La Shoah e Gaza - Lettera di Paul Sears - 3/3
In quanto ebreo residente in Italia da più di quaranta anni, figlio di una superstite dell’Olocausto, molti amici mi chiedono cosa penso del conflitto tra Israele e Hamas. Ho parenti in Israele, non ho molti contatti con loro, ci siamo persi di vista, ma mia madre li sente regolarmente. I miei sentimenti riguardo a Israele sono, mi immagino, abbastanza comuni a tanti ebrei non praticanti della mia generazione che non vivono là: non ci penso quasi mai eppure, quando la sua esistenza è minacciata, soffro. E il dolore è profondo, radicato, identitario, atavico.
Non mi soffermo qui sulla storia di Israele-Palestina: la documentazione è pressoché infinita e ognuno si farà la propria idea. Qualsiasi posizione uno prenda, troverà innumerevoli fatti a sostegno della propria tesi.
Vorrei invece commentare il dibattito che infuria rispetto al diritto/obbligo di indagare la possibilità che Israele sia colpevole di Genocidio nei confronti della popolazione civile di Gaza. Questa ipotesi provoca reazioni di rabbia e sdegno fra tanti ebrei le cui famiglie, come la mia, sono state toccate dalla Shoah. Chi si oppone alla sola idea elenca le differenze (innegabili) di contesto, circostanza, metodo e scala tra le azioni dei Nazisti nei primi Anni Quaranta e quelle dell’esercito israeliano a Gaza oggi. Sostiene che accusare Israele di Genocidio priva i superstiti della Shoah di prima e seconda generazione del loro diritto al dolore e al lutto, banalizzandone l’orrore e la crudeltà. Dice, inoltre, che questa banalizzazione, così offensiva della Memoria, fomenta l’antisemitismo in forte crescita in tutto il mondo, perché alimenta tutti i vecchi pregiudizi e stereotipi dell’ebreo cattivo, diverso e inaffidabile.

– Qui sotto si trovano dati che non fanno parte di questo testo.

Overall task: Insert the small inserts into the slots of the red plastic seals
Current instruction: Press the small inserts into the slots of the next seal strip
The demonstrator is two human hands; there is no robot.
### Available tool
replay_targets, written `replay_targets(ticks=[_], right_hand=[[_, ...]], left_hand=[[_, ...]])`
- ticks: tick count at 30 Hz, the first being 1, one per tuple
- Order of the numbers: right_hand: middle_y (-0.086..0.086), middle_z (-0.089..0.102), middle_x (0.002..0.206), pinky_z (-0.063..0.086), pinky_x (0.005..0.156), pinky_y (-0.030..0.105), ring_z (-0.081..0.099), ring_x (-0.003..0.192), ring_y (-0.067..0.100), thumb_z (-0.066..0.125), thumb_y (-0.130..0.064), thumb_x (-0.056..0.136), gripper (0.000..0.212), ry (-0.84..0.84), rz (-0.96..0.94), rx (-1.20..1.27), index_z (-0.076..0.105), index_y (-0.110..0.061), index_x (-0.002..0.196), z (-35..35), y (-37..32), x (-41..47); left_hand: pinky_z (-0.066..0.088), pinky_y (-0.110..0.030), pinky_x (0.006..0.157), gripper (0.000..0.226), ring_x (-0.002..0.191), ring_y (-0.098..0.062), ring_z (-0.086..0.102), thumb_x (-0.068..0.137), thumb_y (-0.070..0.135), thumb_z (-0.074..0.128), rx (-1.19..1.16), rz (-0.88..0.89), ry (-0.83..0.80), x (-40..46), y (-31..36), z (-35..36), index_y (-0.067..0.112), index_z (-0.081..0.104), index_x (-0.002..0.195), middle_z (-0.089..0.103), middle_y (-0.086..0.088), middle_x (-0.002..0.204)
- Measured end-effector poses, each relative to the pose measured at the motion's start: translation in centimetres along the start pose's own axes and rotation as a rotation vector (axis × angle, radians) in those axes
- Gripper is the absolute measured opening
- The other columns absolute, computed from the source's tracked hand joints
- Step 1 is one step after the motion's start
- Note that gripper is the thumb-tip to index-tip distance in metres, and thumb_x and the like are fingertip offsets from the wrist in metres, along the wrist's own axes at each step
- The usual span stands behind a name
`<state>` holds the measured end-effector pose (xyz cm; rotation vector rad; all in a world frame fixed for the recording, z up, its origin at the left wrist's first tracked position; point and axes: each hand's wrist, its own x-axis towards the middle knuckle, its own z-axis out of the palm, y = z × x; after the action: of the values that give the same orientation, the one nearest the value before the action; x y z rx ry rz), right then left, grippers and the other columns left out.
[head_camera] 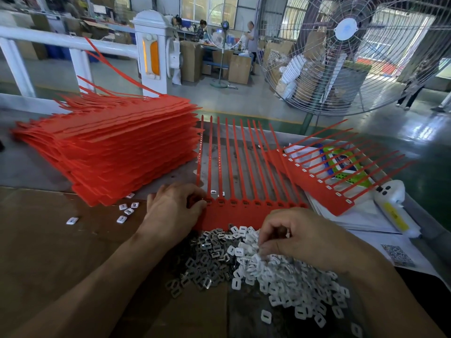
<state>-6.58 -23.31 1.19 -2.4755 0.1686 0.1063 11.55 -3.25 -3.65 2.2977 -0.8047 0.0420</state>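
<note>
A large floor fan (346,45) stands beyond the desk (73,240), where a tall stack of red seals (109,147) fills the far left side. A second seal sheet (324,189) lies angled at the right over printed papers (341,162), its slots already showing white. Between them, flat in front of the person, lies the seal strip (244,208) being worked, its tails fanning away from the seated worker and its row of slots nearest the hands.

The left hand (174,211) rests on the strip's left end, fingers curled and pressing at the first slots; whether it pinches an insert cannot be told. Two loose inserts (213,192) sit among the tails just beyond that grip. The right hand (300,237) hovers just short of the strip's right half, fingertips (263,240) drawn together and dipping into the white inserts (292,276) heaped below it. Touching that heap on its left is a pile of grey metal clips (207,257). A few stray white pieces (124,212) lie left of the left hand.
</note>
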Motion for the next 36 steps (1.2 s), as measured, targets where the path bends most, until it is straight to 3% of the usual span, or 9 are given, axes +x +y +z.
replay_targets(ticks=[7, 13, 16, 19, 22, 24, 28, 31, 36], right_hand=[[-0.012, 0.068, 0.078, 0.047, 0.065, 0.024, 0.058, 0.065, 0.0, 0.071, -0.039, 0.094, 0.005, 0.151, 0.025, 0.176, 0.071, -0.037, 0.089, 0.7, 0.4, 0.4], [-0.001, 0.066, 0.064, 0.046, 0.051, 0.018, 0.057, 0.051, 0.007, 0.074, -0.022, 0.094, 0.012, 0.303, 0.036, 0.387, 0.073, -0.031, 0.086, 1.2, 0.1, 1.0], [0.004, 0.067, 0.065, 0.049, 0.051, 0.026, 0.057, 0.051, 0.017, 0.075, -0.017, 0.094, 0.011, 0.322, 0.074, 0.522, 0.075, -0.027, 0.087, 1.5, -0.1, 1.3], [0.006, 0.068, 0.067, 0.049, 0.048, 0.029, 0.055, 0.05, 0.017, 0.075, -0.018, 0.094, 0.01, 0.34, 0.095, 0.614, 0.076, -0.026, 0.087, 2.0, -0.5, 1.7], [0.005, 0.069, 0.069, 0.048, 0.048, 0.03, 0.056, 0.052, 0.016, 0.076, -0.023, 0.092, 0.004, 0.387, 0.103, 0.665, 0.076, -0.028, 0.091, 2.4, -0.7, 2.0], [0.005, 0.072, 0.071, 0.047, 0.048, 0.027, 0.059, 0.054, 0.015, 0.077, -0.026, 0.091, 0.004, 0.405, 0.108, 0.69, 0.077, -0.029, 0.092, 2.6, -0.8, 2.2], [0.005, 0.074, 0.073, 0.047, 0.048, 0.021, 0.064, 0.058, 0.01, 0.079, -0.023, 0.09, 0.006, 0.432, 0.083, 0.706, 0.077, -0.028, 0.092, 3.0, -1.1, 2.6], [0.004, 0.076, 0.079, 0.052, 0.055, 0.023, 0.07, 0.069, 0.015, 0.078, -0.019, 0.091, 0.009, 0.44, 0.045, 0.691, 0.077, -0.028, 0.09, 3.3, -1.4, 2.9], [0.002, 0.073, 0.072, 0.054, 0.055, 0.022, 0.067, 0.061, 0.012, 0.078, -0.019, 0.091, 0.009, 0.423, 0.025, 0.714, 0.077, -0.028, 0.089, 3.4, -1.7, 3.1]], left_hand=[[0.028, -0.045, 0.108, 0.02, 0.127, -0.013, 0.045, 0.095, 0.045, 0.062, 0.032, 0.0, -0.019, -0.2, 0.4, -0.2, 0.045, 0.066, 0.115, 0.06, 0.018, 0.126], [0.027, -0.034, 0.104, 0.024, 0.121, -0.011, 0.043, 0.094, 0.045, 0.064, 0.065, 0.046, 0.035, -0.5, 0.6, -0.2, 0.042, 0.066, 0.118, 0.047, 0.018, 0.115], [0.025, -0.026, 0.1, 0.022, 0.118, -0.008, 0.044, 0.093, 0.038, 0.067, 0.028, 0.085, 0.106, -0.6, 0.7, -0.3, 0.037, 0.068, 0.115, 0.048, 0.018, 0.115], [0.035, -0.031, 0.101, 0.015, 0.113, -0.008, 0.051, 0.092, 0.034, 0.069, -0.031, 0.153, 0.154, -0.7, 1.1, -0.4, 0.034, 0.072, 0.107, 0.056, 0.018, 0.111], [0.049, -0.029, 0.091, 0.009, 0.098, 0.0, 0.059, 0.09, 0.033, 0.073, -0.15, 0.233, 0.112, -0.9, 2.0, -0.5, 0.033, 0.074, 0.098, 0.064, 0.019, 0.098], [0.051, -0.02, 0.082, 0.009, 0.093, 0.001, 0.062, 0.088, 0.035, 0.074, -0.205, 0.288, 0.063, -1.2, 2.6, -0.4, 0.033, 0.073, 0.097, 0.066, 0.02, 0.095], [0.051, -0.017, 0.076, 0.013, 0.091, 0.0, 0.065, 0.087, 0.042, 0.073, -0.322, 0.326, -0.081, -1.9, 3.3, 0.2, 0.035, 0.071, 0.098, 0.067, 0.021, 0.094], [0.054, -0.02, 0.072, 0.008, 0.087, -0.004, 0.067, 0.088, 0.041, 0.072, -0.379, 0.331, -0.099, -2.1, 3.7, 0.6, 0.035, 0.07, 0.094, 0.068, 0.018, 0.092], [0.056, -0.033, 0.076, 0.003, 0.085, -0.006, 0.067, 0.091, 0.032, 0.072, -0.38, 0.358, 0.003, -2.2, 3.6, 0.7, 0.035, 0.069, 0.091, 0.067, 0.018, 0.09]])
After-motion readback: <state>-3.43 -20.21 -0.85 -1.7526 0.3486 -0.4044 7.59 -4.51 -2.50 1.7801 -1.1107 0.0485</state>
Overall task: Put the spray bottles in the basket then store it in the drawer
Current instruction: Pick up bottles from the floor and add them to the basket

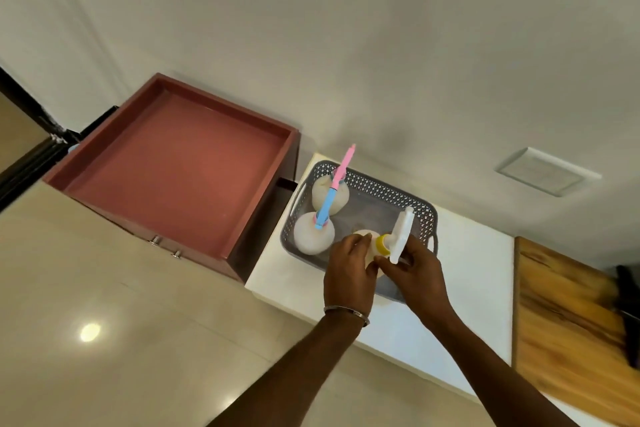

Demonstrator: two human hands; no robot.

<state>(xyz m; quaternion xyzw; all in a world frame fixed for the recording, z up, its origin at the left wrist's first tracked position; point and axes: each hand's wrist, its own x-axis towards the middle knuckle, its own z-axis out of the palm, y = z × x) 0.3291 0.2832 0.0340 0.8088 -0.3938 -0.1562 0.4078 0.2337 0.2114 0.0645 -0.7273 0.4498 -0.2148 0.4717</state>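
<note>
A grey perforated basket (pixel 388 189) sits on a white countertop (pixel 474 274). Inside it stand a white spray bottle with a pink nozzle (pixel 337 196) at the far left and one with a blue nozzle (pixel 310 236) nearer. A third bottle, with a yellow collar and white trigger head (pixel 398 236), is at the basket's near side. My left hand (pixel 348 270) grips its body and my right hand (pixel 417 274) holds it just below the trigger. The red-brown drawer (pixel 173 163) is pulled open on the left, and nothing lies in it.
A wooden board (pixel 568 322) lies on the counter at the right, with a dark object (pixel 630 302) at its far edge. A beige tiled floor (pixel 104 322) spreads below. A white wall plate (pixel 547 172) sits on the wall behind.
</note>
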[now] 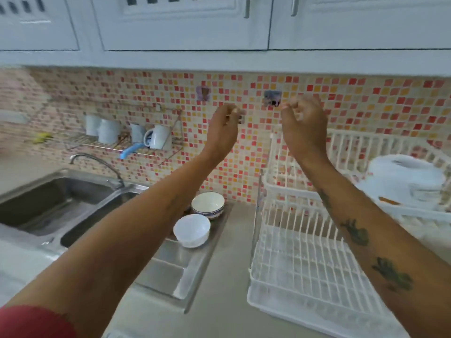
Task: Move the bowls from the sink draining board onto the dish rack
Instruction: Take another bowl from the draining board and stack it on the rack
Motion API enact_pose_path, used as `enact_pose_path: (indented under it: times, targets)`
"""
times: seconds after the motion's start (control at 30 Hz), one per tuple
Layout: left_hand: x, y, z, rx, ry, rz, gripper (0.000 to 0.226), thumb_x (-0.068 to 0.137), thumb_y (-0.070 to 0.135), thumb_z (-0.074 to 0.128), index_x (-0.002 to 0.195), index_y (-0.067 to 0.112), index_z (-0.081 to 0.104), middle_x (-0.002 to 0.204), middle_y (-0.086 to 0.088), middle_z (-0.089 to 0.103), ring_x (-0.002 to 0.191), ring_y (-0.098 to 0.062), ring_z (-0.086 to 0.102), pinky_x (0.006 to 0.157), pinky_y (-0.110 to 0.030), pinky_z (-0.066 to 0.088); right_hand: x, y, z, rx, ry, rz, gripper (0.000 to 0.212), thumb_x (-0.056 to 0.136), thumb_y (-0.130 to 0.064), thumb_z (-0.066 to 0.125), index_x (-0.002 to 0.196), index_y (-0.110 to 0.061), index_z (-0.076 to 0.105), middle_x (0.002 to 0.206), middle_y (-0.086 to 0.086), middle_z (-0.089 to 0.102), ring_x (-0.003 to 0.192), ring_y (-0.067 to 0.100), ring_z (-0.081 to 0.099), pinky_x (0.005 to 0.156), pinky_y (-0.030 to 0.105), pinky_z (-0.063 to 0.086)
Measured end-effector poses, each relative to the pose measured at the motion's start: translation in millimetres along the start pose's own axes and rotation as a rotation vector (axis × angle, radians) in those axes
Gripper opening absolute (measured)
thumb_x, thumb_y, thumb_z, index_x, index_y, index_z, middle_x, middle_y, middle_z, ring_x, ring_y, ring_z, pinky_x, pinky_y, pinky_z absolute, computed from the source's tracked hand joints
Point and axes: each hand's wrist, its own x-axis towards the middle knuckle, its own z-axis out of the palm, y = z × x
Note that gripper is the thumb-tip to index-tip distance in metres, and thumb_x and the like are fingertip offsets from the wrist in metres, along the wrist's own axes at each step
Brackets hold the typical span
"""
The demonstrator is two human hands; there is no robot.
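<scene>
Here both hands are raised in front of the tiled wall, well above the worktop: the left hand [223, 128] and the right hand [302, 125] each have their fingers loosely curled and hold nothing. The bowls are on the steel draining board [180, 272], right of the sink [56, 203]: a plain white bowl [191, 230] nearer, and a white bowl with a dark patterned band [207, 205] just behind it at the far end, close beside each other; whether they touch I cannot tell. A third may sit hidden behind the left forearm. The white rack [300, 269] stands to the right, its near lower tier bare. Both bowls look like glazed ceramic, so likely stiff, fairly light, breakable, and slippery if wet; a thumb inside the rim with the fingers under the outer wall would seem the safest hold. No brand, label or legible writing shows anywhere; the picture is blurred.
</scene>
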Motion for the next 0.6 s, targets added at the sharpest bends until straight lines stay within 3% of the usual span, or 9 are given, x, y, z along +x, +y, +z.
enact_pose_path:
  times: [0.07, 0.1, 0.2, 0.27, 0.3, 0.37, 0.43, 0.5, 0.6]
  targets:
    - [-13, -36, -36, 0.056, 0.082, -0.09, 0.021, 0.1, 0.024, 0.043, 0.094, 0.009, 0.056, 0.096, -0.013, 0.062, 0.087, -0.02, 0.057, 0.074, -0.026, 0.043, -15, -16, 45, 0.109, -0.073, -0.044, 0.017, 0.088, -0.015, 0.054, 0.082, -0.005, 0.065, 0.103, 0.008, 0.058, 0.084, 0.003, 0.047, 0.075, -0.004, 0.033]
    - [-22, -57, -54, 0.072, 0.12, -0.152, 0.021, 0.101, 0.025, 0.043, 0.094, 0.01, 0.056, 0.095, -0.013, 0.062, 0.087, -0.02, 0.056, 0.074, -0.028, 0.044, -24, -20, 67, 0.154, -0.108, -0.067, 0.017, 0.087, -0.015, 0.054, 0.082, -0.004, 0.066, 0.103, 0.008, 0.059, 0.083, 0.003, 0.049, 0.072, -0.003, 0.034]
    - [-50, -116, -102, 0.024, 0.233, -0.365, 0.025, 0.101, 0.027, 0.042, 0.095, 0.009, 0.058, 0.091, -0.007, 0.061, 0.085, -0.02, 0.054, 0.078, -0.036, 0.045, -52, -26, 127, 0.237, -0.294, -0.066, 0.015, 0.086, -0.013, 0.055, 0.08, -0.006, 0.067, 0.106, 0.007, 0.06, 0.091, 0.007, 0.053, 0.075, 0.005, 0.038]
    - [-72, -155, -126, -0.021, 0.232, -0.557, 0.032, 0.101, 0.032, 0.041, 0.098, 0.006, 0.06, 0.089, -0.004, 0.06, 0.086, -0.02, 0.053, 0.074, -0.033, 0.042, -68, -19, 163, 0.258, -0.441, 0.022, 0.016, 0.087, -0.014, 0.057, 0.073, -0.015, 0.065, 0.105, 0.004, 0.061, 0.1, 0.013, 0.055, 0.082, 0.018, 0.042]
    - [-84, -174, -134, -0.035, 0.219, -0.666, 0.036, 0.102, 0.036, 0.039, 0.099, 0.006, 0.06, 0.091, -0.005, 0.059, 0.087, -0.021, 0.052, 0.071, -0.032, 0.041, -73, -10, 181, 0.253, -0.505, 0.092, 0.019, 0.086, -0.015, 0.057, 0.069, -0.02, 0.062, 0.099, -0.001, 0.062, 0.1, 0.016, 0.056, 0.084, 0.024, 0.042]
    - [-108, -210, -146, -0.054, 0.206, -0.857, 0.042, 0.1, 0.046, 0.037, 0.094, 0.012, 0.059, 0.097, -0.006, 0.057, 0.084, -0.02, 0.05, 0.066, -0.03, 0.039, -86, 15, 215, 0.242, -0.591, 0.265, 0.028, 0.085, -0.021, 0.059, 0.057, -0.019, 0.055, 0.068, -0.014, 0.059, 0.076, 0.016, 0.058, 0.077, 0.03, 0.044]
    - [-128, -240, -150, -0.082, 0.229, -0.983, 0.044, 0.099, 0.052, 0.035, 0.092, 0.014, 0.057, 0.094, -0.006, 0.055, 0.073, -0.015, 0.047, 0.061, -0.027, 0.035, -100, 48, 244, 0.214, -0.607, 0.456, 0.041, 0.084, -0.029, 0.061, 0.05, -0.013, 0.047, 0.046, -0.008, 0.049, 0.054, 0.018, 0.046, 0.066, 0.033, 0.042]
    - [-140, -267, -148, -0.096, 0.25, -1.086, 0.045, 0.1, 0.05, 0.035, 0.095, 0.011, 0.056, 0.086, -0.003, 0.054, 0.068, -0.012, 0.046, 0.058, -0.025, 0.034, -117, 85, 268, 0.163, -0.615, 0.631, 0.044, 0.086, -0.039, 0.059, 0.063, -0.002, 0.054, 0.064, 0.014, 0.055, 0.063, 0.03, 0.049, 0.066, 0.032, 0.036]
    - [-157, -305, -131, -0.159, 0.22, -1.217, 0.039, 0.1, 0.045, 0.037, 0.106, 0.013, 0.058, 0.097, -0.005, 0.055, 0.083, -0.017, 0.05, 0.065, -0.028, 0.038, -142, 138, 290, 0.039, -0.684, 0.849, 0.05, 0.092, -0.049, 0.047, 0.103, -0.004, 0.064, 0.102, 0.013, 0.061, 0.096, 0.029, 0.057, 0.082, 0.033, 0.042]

Io sono di parere opposto. Credo che il principio della legalità internazionale sia essenziale per costruire un mondo più equo e con più pace, per quanto l’applicazione di tale legge sia ancora imperfetta, zoppicante e sbilanciata a favore dei paesi occidentali. Il Sudafrica ha appena denunciato Israele per Genocidio alla Corte Internazionale della Giustizia ed è in quella sede che Israele si difenderà. Non mi indigno per partito preso. Mi oppongo, invece, all’idea strisciante di un “eccezionalismo” ebraico con cui si insinua che noi ebrei abbiamo una superiorità morale acquisita attraverso duemila anni di persecuzione, e che pertanto il Genocidio può solo riferirsi ai crimini perpetrati contro di noi (con buona pace dei Rohingya, Darfuri, Ruandesi ecc.). Da lì il passo è breve ad un’altra idea molto pericolosa: “Per quanto vi facciamo soffrire, noi abbiamo sofferto di più quindi dovete stare zitti”. Non sono un fan delle classifiche della crudeltà e, comunque sia, il punto è un altro: vogliamo o non vogliamo una legalità sovranazionale che abbia il potere di giudicare e eventualmente condannare le azioni dei governi di stati sovrani ?
Rispetto all’aumento di antisemitismo, certamente mi fa paura. Conosco fin troppo bene quei fantasmi: sono la stoffa di cui è cucita la mia storia familiare. (D’altronde l’islamofobia rampante non deve essere troppo rassicurante per i musulmani per bene in tutto il mondo). Ma non penso che negare lo “accountability” dello Stato di Israele sia la strada più efficace per combatterlo. Semmai il contrario.
Infine ci dobbiamo chiedere se veramente vogliamo una pace equa e se sì, quanto sia utile a tale fine quello che diciamo e argomentiamo al bar, a cena con gli amici o nelle nostre lettere ai giornali. Io penso che la sottile strumentalizzazione della Shoah per esentare lo Stato di Israele dallo scrutinio della giurisprudenza internazionale non aiuti. Incrementa piuttosto la polarizzazione e l’odio. Ma dirò di più: è proprio perché la Shoah scorre nelle mie vene che credo che Israele non debba porsi al di sopra di un’idea di legge inventata da un ebreo, Raphael Lemkin, per condannare la prevaricazione dei forti su gruppi di persone il cui unico crimine è quello di appartenere a quel gruppo.
Spero che non sia necessario ma per fugare ogni dubbio dichiaro che nulla di quello che scrivo e nulla di quello che penso intende difendere o giustificare in nessun modo l’attacco di Hamas il 7 ottobre scorso. La mia condanna è incondizionata.